■ WORK TO BE COMPLETED ■
Write out the data below exactly as given, without any of its pictures.
(Beginning of GIVEN DATA)
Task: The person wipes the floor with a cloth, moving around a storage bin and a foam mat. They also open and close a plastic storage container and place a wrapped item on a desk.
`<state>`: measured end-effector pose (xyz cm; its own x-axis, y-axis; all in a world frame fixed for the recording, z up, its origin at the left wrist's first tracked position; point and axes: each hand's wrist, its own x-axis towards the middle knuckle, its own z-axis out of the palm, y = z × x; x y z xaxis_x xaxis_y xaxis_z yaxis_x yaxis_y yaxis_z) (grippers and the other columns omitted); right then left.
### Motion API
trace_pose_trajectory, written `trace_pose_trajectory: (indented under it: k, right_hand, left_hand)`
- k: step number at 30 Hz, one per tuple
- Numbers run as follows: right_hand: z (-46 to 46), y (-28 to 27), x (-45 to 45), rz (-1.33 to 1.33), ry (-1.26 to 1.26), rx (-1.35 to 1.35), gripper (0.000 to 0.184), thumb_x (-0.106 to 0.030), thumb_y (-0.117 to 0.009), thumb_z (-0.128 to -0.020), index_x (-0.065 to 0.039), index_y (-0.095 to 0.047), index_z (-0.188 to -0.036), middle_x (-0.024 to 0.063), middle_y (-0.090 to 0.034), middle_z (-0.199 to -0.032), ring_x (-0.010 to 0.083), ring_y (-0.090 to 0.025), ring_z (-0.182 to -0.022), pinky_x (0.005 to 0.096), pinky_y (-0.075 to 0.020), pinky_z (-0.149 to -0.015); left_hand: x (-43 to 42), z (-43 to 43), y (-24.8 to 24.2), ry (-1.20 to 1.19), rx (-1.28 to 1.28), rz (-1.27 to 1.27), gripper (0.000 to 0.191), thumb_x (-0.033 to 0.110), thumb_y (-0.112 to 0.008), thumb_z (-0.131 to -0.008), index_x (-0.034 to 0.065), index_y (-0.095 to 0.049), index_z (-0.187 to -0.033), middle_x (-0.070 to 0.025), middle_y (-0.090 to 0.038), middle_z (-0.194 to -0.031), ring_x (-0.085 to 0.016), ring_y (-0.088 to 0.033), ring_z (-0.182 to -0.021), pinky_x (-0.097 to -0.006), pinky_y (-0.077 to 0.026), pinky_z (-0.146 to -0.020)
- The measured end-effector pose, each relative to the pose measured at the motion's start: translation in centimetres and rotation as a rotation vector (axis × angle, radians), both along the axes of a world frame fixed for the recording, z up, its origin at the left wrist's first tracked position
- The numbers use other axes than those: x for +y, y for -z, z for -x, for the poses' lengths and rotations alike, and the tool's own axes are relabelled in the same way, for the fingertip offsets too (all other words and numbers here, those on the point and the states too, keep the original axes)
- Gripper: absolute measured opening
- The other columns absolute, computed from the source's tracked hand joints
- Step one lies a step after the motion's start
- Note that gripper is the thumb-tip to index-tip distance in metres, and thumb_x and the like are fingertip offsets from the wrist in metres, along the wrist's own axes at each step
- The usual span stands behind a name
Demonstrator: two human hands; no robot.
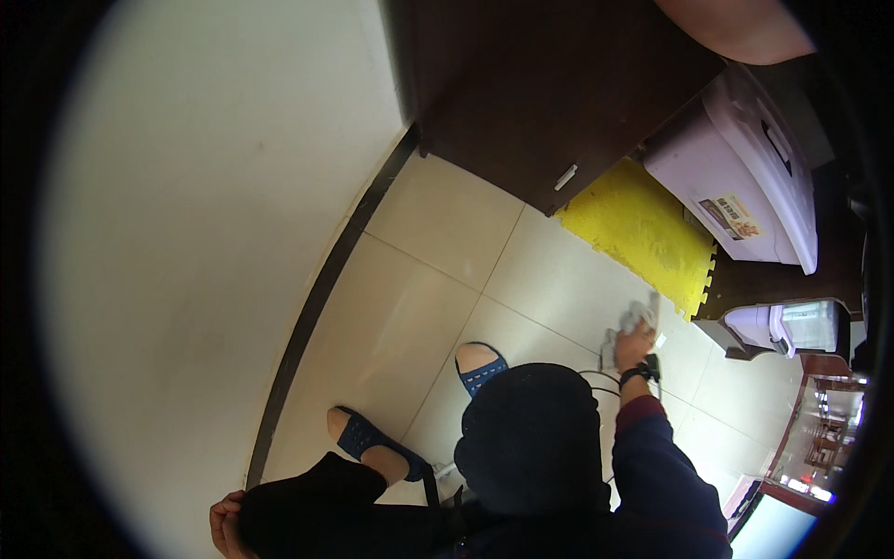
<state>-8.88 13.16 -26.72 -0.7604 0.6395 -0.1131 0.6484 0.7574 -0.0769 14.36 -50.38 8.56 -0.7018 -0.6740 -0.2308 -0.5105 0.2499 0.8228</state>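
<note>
My right hand (634, 346) reaches down to the pale tiled floor (426, 279), with a dark watch (649, 367) on the wrist. It is closed on a light grey cloth (639, 318), blurred, which lies against the tiles near the toothed edge of a yellow foam mat (639, 230). A thin dark cable (594, 374) loops beside the wrist. At the lower left my left hand (227, 524) rests at the knee of my black trousers (300, 506), fingers bent and partly cut off by the picture's dark rim. Whether it grips the fabric cannot be made out.
A dark wooden cabinet (531, 91) stands ahead beside the white wall (209, 175). A lidded lilac storage box (698, 161) is at the right, above a smaller lilac container (751, 327) in a niche. My blue slippers (360, 434) are on the floor. Bare skin (751, 31) shows top right.
</note>
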Motion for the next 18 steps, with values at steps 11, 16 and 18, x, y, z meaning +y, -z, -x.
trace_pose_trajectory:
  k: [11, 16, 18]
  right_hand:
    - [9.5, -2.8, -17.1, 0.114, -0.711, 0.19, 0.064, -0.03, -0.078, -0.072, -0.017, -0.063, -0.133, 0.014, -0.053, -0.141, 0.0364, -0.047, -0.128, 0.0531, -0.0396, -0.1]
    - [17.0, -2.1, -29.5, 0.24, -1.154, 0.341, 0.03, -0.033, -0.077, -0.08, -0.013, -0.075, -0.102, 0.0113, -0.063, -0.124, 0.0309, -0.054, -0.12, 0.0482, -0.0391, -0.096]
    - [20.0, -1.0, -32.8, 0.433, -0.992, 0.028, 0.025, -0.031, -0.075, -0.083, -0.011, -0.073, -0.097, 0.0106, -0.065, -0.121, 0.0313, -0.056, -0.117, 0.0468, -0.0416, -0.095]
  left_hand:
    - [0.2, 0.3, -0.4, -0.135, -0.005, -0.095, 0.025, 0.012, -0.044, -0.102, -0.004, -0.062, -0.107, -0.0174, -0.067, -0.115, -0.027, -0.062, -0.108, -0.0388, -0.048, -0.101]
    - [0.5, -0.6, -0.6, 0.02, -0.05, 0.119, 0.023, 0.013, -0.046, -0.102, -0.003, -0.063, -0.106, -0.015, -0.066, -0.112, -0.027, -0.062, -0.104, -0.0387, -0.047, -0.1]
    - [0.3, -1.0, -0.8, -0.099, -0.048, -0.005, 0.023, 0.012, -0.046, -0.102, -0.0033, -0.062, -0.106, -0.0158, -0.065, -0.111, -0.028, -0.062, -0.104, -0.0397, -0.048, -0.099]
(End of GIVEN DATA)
■ EXERCISE ANSWER ■
Task: The person wipes the floor with a cloth, moving around a storage bin and a foam mat. They also open and close a plastic storage container and place a wrapped item on a desk.
`<state>`: measured end-effector pose (xyz cm; its own x-axis, y-axis; all in a world frame fixed for the recording, z up, its origin at the left wrist's first tracked position; point and axes: each hand's wrist, its own x-axis towards the middle knuckle, its own z-axis out of the palm, y = z × x; x y z xaxis_x xaxis_y xaxis_z yaxis_x yaxis_y yaxis_z) (grippers and the other columns omitted); right then left.
### Motion API
trace_pose_trajectory, written `trace_pose_trajectory: (indented under it: k, right_hand, left_hand)`
- k: step number at 30 Hz, one per tuple
- Numbers run as follows: right_hand: z (-46 to 46), y (-28 to 27), x (-45 to 45), rz (-1.33 to 1.33), ry (-1.26 to 1.26), rx (-1.35 to 1.35), gripper (0.000 to 0.184), thumb_x (-0.106 to 0.030), thumb_y (-0.117 to 0.009), thumb_z (-0.128 to -0.020), index_x (-0.065 to 0.039), index_y (-0.095 to 0.047), index_z (-0.188 to -0.036), middle_x (-0.024 to 0.063), middle_y (-0.090 to 0.034), middle_z (-0.199 to -0.032), ring_x (-0.010 to 0.083), ring_y (-0.090 to 0.025), ring_z (-0.182 to -0.022), pinky_x (0.005 to 0.096), pinky_y (-0.075 to 0.020), pinky_z (-0.149 to -0.015); left_hand: x (-43 to 42), z (-43 to 43), y (-24.8 to 24.2), ry (-1.20 to 1.19), rx (-1.28 to 1.28), rz (-1.27 to 1.27), gripper (0.000 to 0.191), thumb_x (-0.033 to 0.110), thumb_y (-0.112 to 0.008), thumb_z (-0.131 to -0.008), index_x (-0.034 to 0.065), index_y (-0.095 to 0.049), index_z (-0.187 to -0.033), middle_x (-0.070 to 0.025), middle_y (-0.090 to 0.038), middle_z (-0.194 to -0.031), ring_x (-0.085 to 0.016), ring_y (-0.088 to 0.033), ring_z (-0.182 to -0.021), pinky_x (-0.097 to -0.006), pinky_y (-0.077 to 0.026), pinky_z (-0.146 to -0.020)
- The measured end-effector pose, each relative to the pose measured at the motion's start: translation in centimetres and rotation as a rotation vector (axis × angle, radians), both along the axes of a world frame fixed for the recording, z up, its origin at the left wrist's first tracked position
- The numbers use other axes than those: x for +y, y for -z, z for -x, for the poses' lengths and rotations alike, and the tool's own axes are relabelled in the same way, for the fingertip offsets too (all other words and numbers here, those on the point and the states too, keep the original axes)
- Gripper: absolute measured opening
- The other columns absolute, computed from the source's tracked hand joints
- Step one lies a step after the motion's start
- Note that gripper is the thumb-tip to index-tip distance in metres, and thumb_x and the like are fingertip offsets from the wrist in metres, along the wrist's own axes at each step
- The usual span stands behind a name
Demonstrator: two human hands; no robot.
<state>-8.88 13.16 -26.72 -0.7604 0.6395 -0.1131 0.6484 0.7574 -0.0769 14.36 -50.38 8.56 -0.7018 -0.6740 -0.2308 -0.5105 0.2499 0.8228</state>
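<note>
My right hand (634, 346) reaches down to the pale tiled floor (426, 279), with a dark watch (649, 367) on the wrist. It is closed on a light grey cloth (639, 318), blurred, which lies against the tiles near the toothed edge of a yellow foam mat (639, 230). A thin dark cable (594, 374) loops beside the wrist. At the lower left my left hand (227, 524) rests at the knee of my black trousers (300, 506), fingers bent and partly cut off by the picture's dark rim. Whether it grips the fabric cannot be made out.
A dark wooden cabinet (531, 91) stands ahead beside the white wall (209, 175). A lidded lilac storage box (698, 161) is at the right, above a smaller lilac container (751, 327) in a niche. My blue slippers (360, 434) are on the floor. Bare skin (751, 31) shows top right.
</note>
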Motion for the next 18 steps, with values at steps 11, 16 and 18, x, y, z meaning +y, -z, -x.
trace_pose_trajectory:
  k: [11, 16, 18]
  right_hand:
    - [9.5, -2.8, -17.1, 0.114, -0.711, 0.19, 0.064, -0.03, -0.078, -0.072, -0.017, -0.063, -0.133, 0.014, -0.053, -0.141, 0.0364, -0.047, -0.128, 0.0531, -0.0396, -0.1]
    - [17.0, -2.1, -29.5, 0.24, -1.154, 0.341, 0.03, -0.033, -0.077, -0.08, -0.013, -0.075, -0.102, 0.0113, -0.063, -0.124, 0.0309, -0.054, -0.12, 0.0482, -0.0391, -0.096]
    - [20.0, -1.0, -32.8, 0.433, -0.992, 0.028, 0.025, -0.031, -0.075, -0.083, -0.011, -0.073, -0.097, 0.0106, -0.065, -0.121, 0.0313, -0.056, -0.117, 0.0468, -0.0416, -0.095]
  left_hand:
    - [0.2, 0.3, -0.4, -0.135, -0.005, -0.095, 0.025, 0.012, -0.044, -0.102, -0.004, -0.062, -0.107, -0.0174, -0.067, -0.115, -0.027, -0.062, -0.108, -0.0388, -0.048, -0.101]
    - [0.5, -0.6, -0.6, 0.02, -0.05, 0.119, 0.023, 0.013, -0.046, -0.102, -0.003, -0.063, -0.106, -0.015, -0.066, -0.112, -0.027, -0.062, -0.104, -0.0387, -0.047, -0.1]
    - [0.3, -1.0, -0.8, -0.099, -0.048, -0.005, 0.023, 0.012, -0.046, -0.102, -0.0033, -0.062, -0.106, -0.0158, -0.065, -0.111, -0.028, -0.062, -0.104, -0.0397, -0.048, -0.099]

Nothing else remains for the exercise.